Следующей ночью хороший мальчик Марк Легранд, не остановленный ни одним полицейским за вождение без глазс глазами, подёрнутыми молочной дымкой?, делает всё, что должен сделать: привозит своё тело и причину смерти в точку сборки. Вовремя (ложь — Памела всё равно заждалась).
Она садится в его машину и говорит, куда ехать дальше; Легранду говорить запрещено, потому из звуков остаётся лишь радио, синкопирующее очередной джазовый мотив.
— Как в старые добрые времена, правда, Марк? — улыбка Айсли лопается, разбрызгивая всё тот же вишнёвый сок. — Надеюсь, ты соскучился.
Послушный мальчик Марк Легранд останавливается на обочине, пожирает взглядом лунное брюхо, плывущее по небу, и неловким движением (выбивается из ритма) достаёт из кармана небольшой свёрток,
— Как же здорово, что ты нашёл на меня время! — Памела не отрывает от него взгляд.
разворачивает свёрток и высыпает содержимое себе в рот,
— Будь осторожен, — Памела гладит его по щеке, большим пальцем подхватывая слезу.
глотает, кашляет, собирает всё, что рассыпал и запихивает себе в рот,
— Не поперхнись, — в кармане Памелы звенят стеклянные шарики. — Не бойся, осталось всего чуть-чуть! Можешь запить.
застывает, вывернув взгляд на Памелу — она целует его в уголок рта, обвивает руками, утыкается носом в шею (противно),
он не шевелится и вместе с криком изо рта выпускает несколько побегов.
Изо рта Легранда вылупляются пережёванные стоны, цветочные бутоны и изумрудные стебли.

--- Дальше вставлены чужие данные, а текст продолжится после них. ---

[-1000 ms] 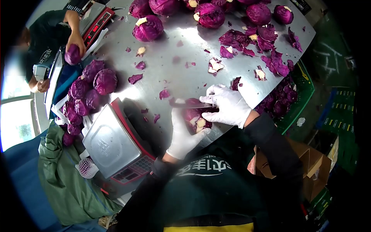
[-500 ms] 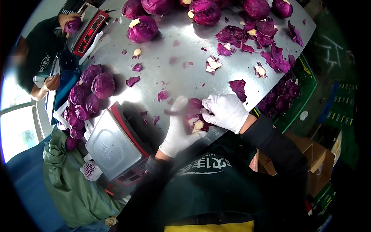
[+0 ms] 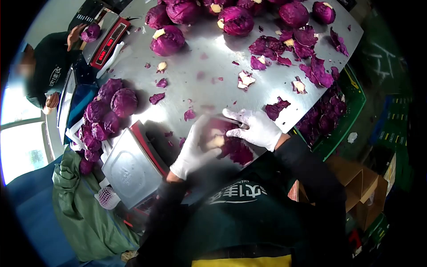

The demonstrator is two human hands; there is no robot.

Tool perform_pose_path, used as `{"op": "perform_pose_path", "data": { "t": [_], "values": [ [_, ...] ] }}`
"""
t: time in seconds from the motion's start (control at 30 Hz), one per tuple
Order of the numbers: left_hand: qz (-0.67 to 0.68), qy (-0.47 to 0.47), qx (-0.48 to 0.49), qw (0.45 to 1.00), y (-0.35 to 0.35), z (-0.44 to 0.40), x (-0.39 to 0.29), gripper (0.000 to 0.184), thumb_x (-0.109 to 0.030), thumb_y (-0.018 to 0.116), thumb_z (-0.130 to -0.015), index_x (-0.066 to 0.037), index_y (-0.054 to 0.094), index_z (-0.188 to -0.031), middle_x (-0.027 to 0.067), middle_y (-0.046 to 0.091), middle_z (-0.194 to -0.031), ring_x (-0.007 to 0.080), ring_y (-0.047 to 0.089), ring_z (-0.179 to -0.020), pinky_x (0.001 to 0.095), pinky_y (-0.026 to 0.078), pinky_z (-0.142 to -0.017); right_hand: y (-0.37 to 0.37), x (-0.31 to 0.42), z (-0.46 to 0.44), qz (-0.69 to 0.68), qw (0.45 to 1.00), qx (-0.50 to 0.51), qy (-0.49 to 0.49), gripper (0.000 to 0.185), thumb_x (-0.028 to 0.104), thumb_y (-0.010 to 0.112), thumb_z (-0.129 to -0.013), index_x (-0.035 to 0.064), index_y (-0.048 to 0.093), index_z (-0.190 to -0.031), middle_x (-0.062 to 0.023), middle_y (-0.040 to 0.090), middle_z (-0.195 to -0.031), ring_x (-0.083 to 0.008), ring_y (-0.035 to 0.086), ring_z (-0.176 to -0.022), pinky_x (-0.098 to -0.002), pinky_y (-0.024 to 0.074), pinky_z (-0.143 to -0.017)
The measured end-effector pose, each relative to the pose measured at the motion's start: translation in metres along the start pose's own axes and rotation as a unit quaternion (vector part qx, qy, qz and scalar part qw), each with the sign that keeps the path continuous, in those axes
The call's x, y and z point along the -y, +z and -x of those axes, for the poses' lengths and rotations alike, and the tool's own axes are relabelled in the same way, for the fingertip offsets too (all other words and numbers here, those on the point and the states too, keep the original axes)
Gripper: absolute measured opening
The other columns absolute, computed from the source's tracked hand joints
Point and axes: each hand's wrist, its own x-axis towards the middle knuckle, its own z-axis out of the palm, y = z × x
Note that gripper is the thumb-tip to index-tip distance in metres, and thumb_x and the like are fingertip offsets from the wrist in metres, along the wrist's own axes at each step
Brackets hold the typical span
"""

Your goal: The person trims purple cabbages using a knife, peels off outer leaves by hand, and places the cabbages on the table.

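Observation:
My left hand, in a white glove, is wrapped around the left side of a red cabbage near the table's front edge. The cabbage is blurred, with its pale cut stem end facing me. In my right hand, also gloved, is a knife; its blade is smeared by motion over the cabbage's upper side. Dark purple leaves hang or lie at the cabbage's lower right; whether they are still attached I cannot tell.
Whole red cabbages line the far side, with trimmed leaves to the right. A scale and piled small cabbages are at left. A green crate of leaves stands right. Another person is beside a second scale.
My left hand has shifted slightly left with the cabbage. The knife blade has moved off my left thumb, and more loose leaf shows at the lower right. The other person's hand has opened off a cabbage.

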Motion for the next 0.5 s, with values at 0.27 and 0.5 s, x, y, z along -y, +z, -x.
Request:
{"op": "perform_pose_path", "data": {
  "t": [0.27,0.5],
  "values": [
    [-0.288,0.143,-0.183,0.929,0.013,-0.019,0.023,0.091,-0.015,0.089,-0.066,-0.006,0.040,-0.143,0.0110,0.051,-0.133,0.0210,0.053,-0.118,0.0354,0.044,-0.102,0.016,-0.023,0.006,0.162,0.968,-0.190,-0.028,0.023,0.022,0.059,-0.092,0.0061,0.068,-0.106,-0.0113,0.067,-0.073,-0.0275,0.067,-0.062,-0.0378,0.0554,-0.057],
    [-0.338,0.122,-0.131,0.924,-0.003,-0.020,0.013,0.098,-0.017,0.091,-0.064,-0.009,0.038,-0.146,0.0105,0.048,-0.136,0.0225,0.051,-0.122,0.0385,0.041,-0.107,-0.035,-0.012,-0.003,0.113,0.975,-0.167,0.089,0.050,0.047,0.051,-0.099,0.0216,0.048,-0.141,-0.0138,0.067,-0.072,-0.0326,0.067,-0.065,-0.0418,0.0532,-0.060]
  ]
}}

(рот, глазницы, ноздри, уши)
Бутоны распускаются, кивая Памеле.
(господи, как красиво)Легранд необыкновенно лёгкий — как цветочный горшок, не заполненный землёй, или яичная скорлупа — будто бы остов тела, не вмещающий больше ничего, кроме легковесной красоты. Ветер нашёптывает Памеле слухи и шорохи, но она не обращает внимания (читать не встревожена); взгляд прилип к телу, лежащему в траве, голова — к мысли о том, как здорово было бы скормить это тело земле.
Памела гладит указательным пальцем пионовые лепестки, убирает царапающие глаза ржавые пряди; шёпот ветра становится всё отчётливее — она оборачивается (цветущая улыбка настороженно проколота в нескольких местах) и щурит в темноте глаза.